While not all of these principles will be applicable across all situations and uses, using them in your plugin development process can help to ensure user trust.

In Food for Thought for Your Plugin, the WordPress theme provides a privacy checklist for you to use when planning your plugin and this is WordPress specific:

  1. How does your plugin handle personal data?
    • Use wp_add_privacy_policy_content to disclose to your users any of the following:
      • Does the plugin share personal data with third parties (e.g. to outside APIs/servers)
        • If so, what data does it share with which third parties
        • Do the third parties have a published privacy policy you can link to?
        • Does the plugin collect personal data?
        • If so, what data and where is it stored?
        • Think about places like user data/meta, options, post meta, custom tables, files, etc.
        • Does the plugin use personal data collected by others?
        • If so, what data?
        • Does the plugin pass personal data to an SDK?
        • What does that SDK do with the data?
        • Does the plugin collect telemetry data, directly or indirectly?

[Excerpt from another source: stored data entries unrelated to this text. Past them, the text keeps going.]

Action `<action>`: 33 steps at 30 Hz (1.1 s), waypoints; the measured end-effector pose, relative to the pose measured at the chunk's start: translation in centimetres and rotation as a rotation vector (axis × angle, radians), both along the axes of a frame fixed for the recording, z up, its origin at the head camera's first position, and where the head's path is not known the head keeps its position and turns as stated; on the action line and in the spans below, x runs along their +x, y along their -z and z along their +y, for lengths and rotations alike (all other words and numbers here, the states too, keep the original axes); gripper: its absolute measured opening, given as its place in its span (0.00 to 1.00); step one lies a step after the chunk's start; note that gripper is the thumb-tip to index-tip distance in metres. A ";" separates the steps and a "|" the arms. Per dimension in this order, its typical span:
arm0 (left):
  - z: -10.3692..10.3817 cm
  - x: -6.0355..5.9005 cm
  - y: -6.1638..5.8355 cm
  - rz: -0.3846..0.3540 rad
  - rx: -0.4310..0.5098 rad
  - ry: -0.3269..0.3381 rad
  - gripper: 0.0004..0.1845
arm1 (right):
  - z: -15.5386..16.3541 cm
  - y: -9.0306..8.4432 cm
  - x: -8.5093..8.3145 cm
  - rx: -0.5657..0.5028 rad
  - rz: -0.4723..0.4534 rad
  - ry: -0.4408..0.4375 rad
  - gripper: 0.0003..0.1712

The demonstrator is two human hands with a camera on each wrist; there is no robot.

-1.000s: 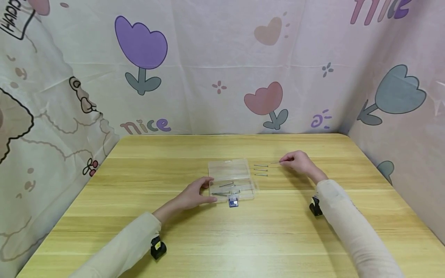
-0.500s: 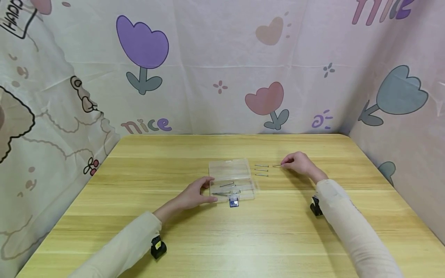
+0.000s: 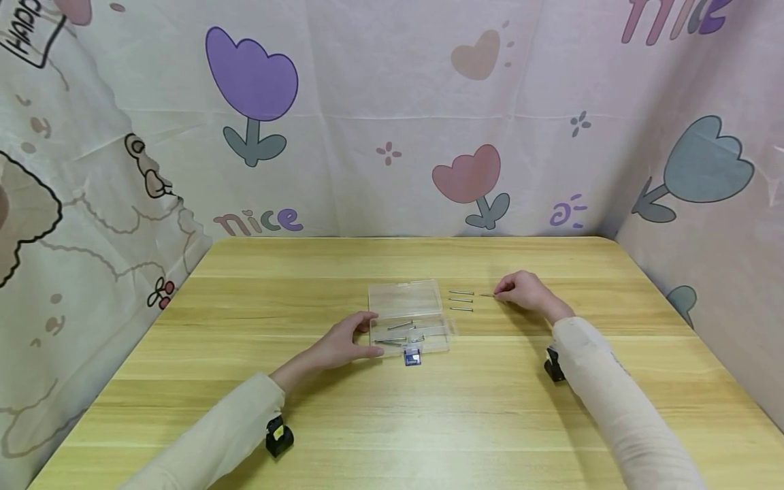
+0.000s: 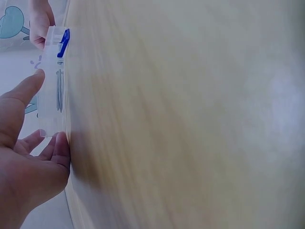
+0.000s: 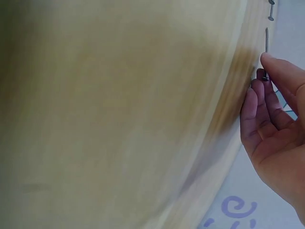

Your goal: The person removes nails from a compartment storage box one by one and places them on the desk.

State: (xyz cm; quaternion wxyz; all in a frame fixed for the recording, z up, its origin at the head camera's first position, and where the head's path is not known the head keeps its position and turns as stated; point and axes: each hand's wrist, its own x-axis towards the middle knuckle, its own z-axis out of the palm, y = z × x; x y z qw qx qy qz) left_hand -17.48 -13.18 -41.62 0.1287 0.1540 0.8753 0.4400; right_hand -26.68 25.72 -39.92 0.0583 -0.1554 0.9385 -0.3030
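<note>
A clear plastic box (image 3: 439, 344) lies on the table with its lid (image 3: 404, 299) laid back. My left hand (image 3: 339, 344) holds the box by its left end, thumb at the front wall (image 4: 44, 102) and fingers round the corner. Several nails (image 3: 392, 339) lie inside its compartments, and a blue latch (image 3: 413, 357) hangs at the front. Between thumb and fingertips my right hand (image 3: 527, 289) pinches a nail (image 5: 267, 42), its point aimed left and its head at the fingers. Left of that hand, three nails (image 3: 461, 300) lie parallel in a column beside the box.
The wooden table (image 3: 490, 422) ends at the back against a printed cloth backdrop (image 3: 343, 82), which also runs along both sides. A black wrist camera (image 3: 279, 437) hangs under the left sleeve, another (image 3: 554, 365) under the right.
My right hand has come slightly nearer with the pinched nail, from above the top nail's level to about level with the upper nails. The left hand and the box stay put.
</note>
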 end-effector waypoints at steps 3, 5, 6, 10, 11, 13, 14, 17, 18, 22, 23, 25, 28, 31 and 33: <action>0.1 0.1 -0.1 -0.005 0.000 -0.003 0.38 | 0.1 0.2 0.0 0.004 0.012 -0.009 0.04; 0.1 0.1 -0.1 -0.006 -0.002 -0.007 0.38 | 0.2 0.3 -0.1 0.001 0.016 -0.013 0.04; 0.1 0.1 -0.1 -0.006 -0.003 -0.008 0.38 | 0.2 0.4 -0.2 -0.004 0.013 -0.014 0.04; 0.1 0.1 0.0 -0.004 -0.004 -0.011 0.38 | 0.3 0.5 -0.2 -0.015 -0.008 -0.009 0.04; 0.1 0.1 0.0 -0.004 -0.004 -0.012 0.38 | 0.3 0.4 -0.2 -0.017 -0.015 -0.005 0.04; 0.1 0.1 0.0 -0.007 -0.002 -0.014 0.39 | 0.3 0.4 -0.2 -0.019 -0.029 0.001 0.05; 0.1 0.1 0.0 -0.010 0.000 -0.015 0.39 | 0.2 0.3 -0.2 -0.019 -0.034 0.005 0.05; 0.1 0.1 -0.1 -0.017 0.007 -0.011 0.38 | 0.2 0.2 -0.1 -0.016 -0.043 0.009 0.05; 0.1 0.1 -0.1 -0.017 0.010 -0.009 0.38 | 0.2 0.2 -0.1 -0.015 -0.042 0.010 0.05; 0.0 0.0 0.1 -0.013 0.011 -0.002 0.39 | 0.4 0.4 -0.2 -0.026 -0.041 0.009 0.05; -0.1 0.0 0.1 -0.012 0.010 -0.001 0.39 | 0.5 0.5 -0.3 -0.036 -0.038 0.002 0.05; -0.1 -0.1 0.2 -0.010 0.010 -0.001 0.39 | 0.7 0.5 -0.3 -0.059 -0.039 -0.007 0.05; 0.0 -0.1 0.1 -0.014 0.011 -0.001 0.38 | 1.1 0.8 -0.5 -0.099 -0.019 -0.042 0.04; 0.0 -0.1 0.1 -0.018 0.015 -0.002 0.38 | 0.9 0.6 -0.4 -0.094 -0.027 -0.034 0.05; 0.0 -0.1 0.1 -0.021 0.018 0.000 0.39 | 0.5 0.2 -0.1 -0.060 -0.045 -0.008 0.06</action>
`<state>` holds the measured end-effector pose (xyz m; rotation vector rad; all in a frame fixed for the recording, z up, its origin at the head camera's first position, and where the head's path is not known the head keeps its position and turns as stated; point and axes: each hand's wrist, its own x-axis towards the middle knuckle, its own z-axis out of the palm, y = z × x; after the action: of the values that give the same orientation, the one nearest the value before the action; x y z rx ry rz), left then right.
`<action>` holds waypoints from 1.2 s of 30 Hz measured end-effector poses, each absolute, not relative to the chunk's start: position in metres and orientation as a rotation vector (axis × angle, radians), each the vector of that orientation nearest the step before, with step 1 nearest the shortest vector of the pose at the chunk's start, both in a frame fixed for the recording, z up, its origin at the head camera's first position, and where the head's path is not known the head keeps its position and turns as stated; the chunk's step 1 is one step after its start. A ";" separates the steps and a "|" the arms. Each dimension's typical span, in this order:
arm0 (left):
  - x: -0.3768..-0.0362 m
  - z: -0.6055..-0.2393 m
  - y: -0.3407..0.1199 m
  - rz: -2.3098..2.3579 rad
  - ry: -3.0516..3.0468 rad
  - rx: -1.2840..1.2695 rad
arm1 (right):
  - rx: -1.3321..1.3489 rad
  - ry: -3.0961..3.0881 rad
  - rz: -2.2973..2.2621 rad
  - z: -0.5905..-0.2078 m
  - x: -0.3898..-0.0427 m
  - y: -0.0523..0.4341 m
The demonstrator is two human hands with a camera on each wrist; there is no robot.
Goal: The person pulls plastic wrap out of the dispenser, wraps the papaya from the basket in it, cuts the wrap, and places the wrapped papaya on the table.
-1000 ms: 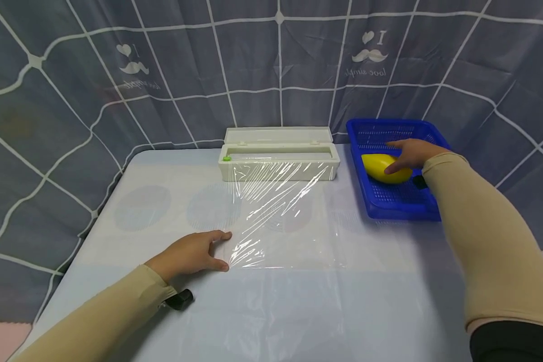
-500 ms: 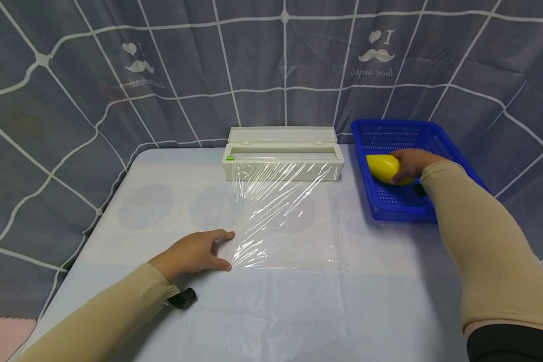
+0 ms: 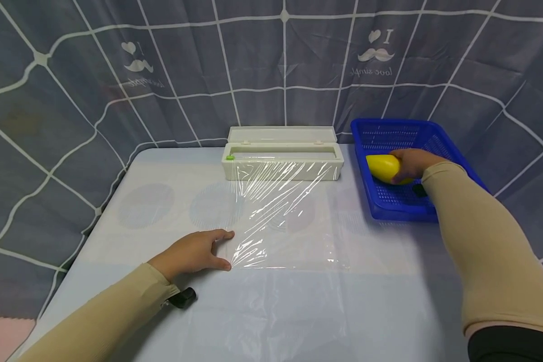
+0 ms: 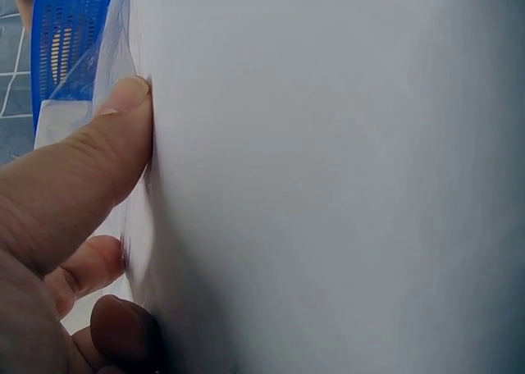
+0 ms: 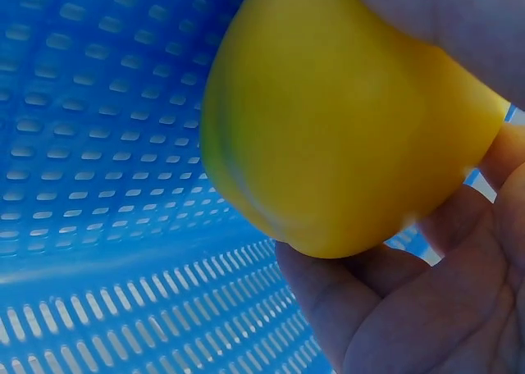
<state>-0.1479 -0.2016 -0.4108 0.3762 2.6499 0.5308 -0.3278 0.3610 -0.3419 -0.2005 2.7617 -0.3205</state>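
My right hand (image 3: pixel 414 163) grips a smooth yellow mango-like fruit (image 3: pixel 382 167) inside the blue perforated basket (image 3: pixel 402 215). In the right wrist view, the thumb lies over the fruit (image 5: pixel 344 128) and fingers curl beneath it. A sheet of clear cling film (image 3: pixel 289 226) stretches from the white cling film dispenser (image 3: pixel 282 170) over the table. At the film's near left corner, my left hand (image 3: pixel 192 253) rests with thumb and index finger spread apart, touching film and table. The left wrist view shows the left thumb (image 4: pixel 90 157) pressed against the tabletop; some fingers are partly hidden.
The dispenser's lid (image 3: pixel 282 134) stands raised at the back, and a green slider (image 3: pixel 230 157) sits at its left end. A pale cloth (image 3: pixel 253 311) covers the table. A grey curtain (image 3: pixel 253 60) with white lines hangs behind and on both sides.
My right hand has come down from above the fruit and taken hold of it in the basket. The left hand and the film have stayed in place.
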 end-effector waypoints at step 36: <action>-0.153 -0.410 -0.203 0.516 2.639 0.405 | -0.322 3.024 -0.563 -0.248 -0.278 0.323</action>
<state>-0.1534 -0.2030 -0.4104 0.4047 2.6389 0.5157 -0.2775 0.3234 -0.2476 -0.3223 3.0237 -0.5632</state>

Loading an image from a third-party source on every install, for example, could indirectly log and track the usage data of all of your plugin installations.
        • Does the plugin enqueue Javascript, tracking pixels, or embed iframes from a third party?
        • Does the plugin store things in the browser?
        • If so, where and what? Think about things like cookies, local storage, etc.
  2. If your plugin collects personal data…
    • Does it provide a personal data exporter?
    • Does it provide a personal data eraser callback?
    • For what reasons (if any) does the plugin refuse to erase personal data? (e.g. order not yet completed, etc) — those should be disclosed as well.
  3. Does the plugin use error logging?
    • Does it avoid logging personal data if possible?
    • Could you use things like wp_privacy_anonymize_data to minimize the personal data logged?
    • How long are log entries kept? Who has access to them?
  4. In wp-admin:
    • what role/capabilities are required to access/see personal data?
    • Are they sufficient?
  5. What personal data is exposed on the front end of the site by the plugin?
    • Does it appear to logged-in and logged-out users?
    • Should it?
  6. What personal data is exposed in REST API endpoints by the plugin?
    • Does it appear to logged-in and logged-out users?
    • What roles/capabilities are required to see it? Are those appropriate?
  7. Does the plugin properly remove/clean up data, including especially personal data:
    • During uninstall of the plugin?
    • When a related item is deleted (e.g. from the post meta or any post-referencing rows in another table)?
    • When a user is deleted (e.g. from any user referencing rows in a table)?
  8. Does the plugin provide controls to reduce the amount of personal data required?
  9. Does the plugin share personal data with SDKs or APIs only when the SDK or API requires it, or is the plugin also sharing personal data that is optional?
  10. Does the amount of personal data collected or shared by this plugin change when certain other plugins are also installed?

There's a lot to think about when it comes to WordPress, privacy, and using third-party plugins. If you're in doubt your best bet is always to ask a lawyer, preferably one with experience in privacy and its legal requirements.